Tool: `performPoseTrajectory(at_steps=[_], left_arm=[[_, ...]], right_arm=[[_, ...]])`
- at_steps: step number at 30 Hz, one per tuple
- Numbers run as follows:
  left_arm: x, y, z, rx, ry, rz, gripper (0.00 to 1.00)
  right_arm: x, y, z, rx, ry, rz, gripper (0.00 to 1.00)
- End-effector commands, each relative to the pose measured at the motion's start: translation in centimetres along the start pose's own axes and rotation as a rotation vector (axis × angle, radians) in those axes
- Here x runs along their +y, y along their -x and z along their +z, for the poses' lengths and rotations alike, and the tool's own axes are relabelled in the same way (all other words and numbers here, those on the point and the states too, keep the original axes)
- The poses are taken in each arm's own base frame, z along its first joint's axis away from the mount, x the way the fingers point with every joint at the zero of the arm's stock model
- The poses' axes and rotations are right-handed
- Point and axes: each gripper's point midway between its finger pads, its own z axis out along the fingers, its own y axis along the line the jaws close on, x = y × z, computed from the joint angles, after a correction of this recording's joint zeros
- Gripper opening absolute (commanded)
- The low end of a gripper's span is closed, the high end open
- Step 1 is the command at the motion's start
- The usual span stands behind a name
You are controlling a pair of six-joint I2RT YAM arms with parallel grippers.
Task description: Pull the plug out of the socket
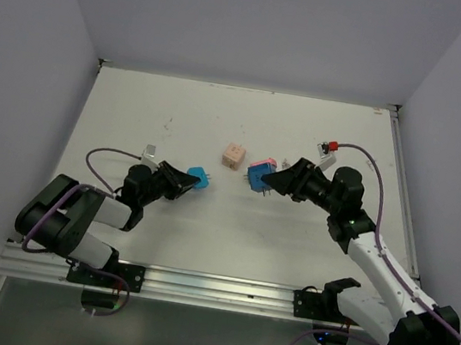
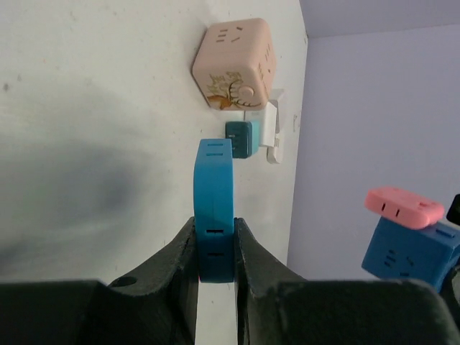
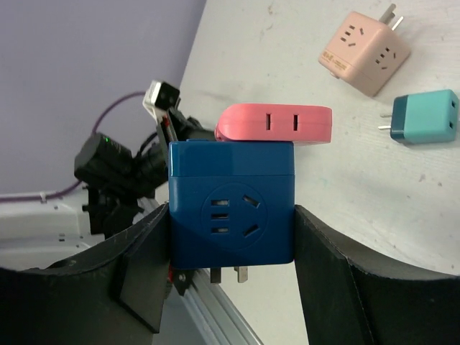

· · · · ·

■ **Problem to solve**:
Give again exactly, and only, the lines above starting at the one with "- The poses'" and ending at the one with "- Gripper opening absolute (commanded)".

■ **Output of the task**:
- The poses' axes and rotations are right-handed
- Point and axes: each gripper's point midway between its finger pads, its own z axis out along the fingers, its own y axis along the line the jaws close on, x = y × z, computed from the joint angles, after a correction of this recording's joint zeros
- Gripper opening absolute (commanded)

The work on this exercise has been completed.